_Task objective_: The reply should contain every line of the data, repeated exactly, and no pictures.

_Given material_:
==============================

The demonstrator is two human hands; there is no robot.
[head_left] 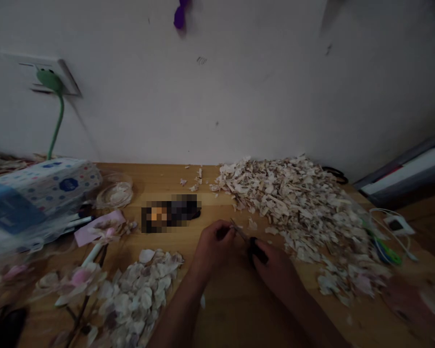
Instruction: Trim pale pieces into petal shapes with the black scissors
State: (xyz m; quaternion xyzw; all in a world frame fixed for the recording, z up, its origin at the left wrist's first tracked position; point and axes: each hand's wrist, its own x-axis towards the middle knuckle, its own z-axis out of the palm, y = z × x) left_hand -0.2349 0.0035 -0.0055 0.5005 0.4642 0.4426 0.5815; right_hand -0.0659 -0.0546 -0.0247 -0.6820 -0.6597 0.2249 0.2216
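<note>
Dark-handled scissors are gripped in my right hand, their blades pointing up and left toward my left hand. The fingertips of my left hand are pinched together close to the blade tips; what they hold, if anything, is too small and dark to make out. Left of my forearm lies a pile of pale rounded petals. Beyond my right hand spreads a large heap of pale, dry-looking scraps.
A blurred-out object lies mid-table. A tissue pack, a clear round container and artificial flowers are on the left. At right are a white cable and a green-blue item. A wall stands behind.
</note>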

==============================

_Finished exercise_:
The demonstrator is two human hands; there is no robot.
[head_left] 
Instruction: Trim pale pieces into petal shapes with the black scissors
State: (xyz m; quaternion xyzw; all in a world frame fixed for the recording, z up, its origin at the left wrist's first tracked position; point and axes: each hand's wrist, its own x-axis towards the middle knuckle, its own z-axis out of the palm, y = z × x) left_hand -0.2349 0.0035 -0.0055 0.5005 0.4642 0.4426 0.5815; right_hand -0.0659 -0.0546 -0.0247 -0.6820 -0.6597 0.2249 0.2216
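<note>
Dark-handled scissors are gripped in my right hand, their blades pointing up and left toward my left hand. The fingertips of my left hand are pinched together close to the blade tips; what they hold, if anything, is too small and dark to make out. Left of my forearm lies a pile of pale rounded petals. Beyond my right hand spreads a large heap of pale, dry-looking scraps.
A blurred-out object lies mid-table. A tissue pack, a clear round container and artificial flowers are on the left. At right are a white cable and a green-blue item. A wall stands behind.
</note>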

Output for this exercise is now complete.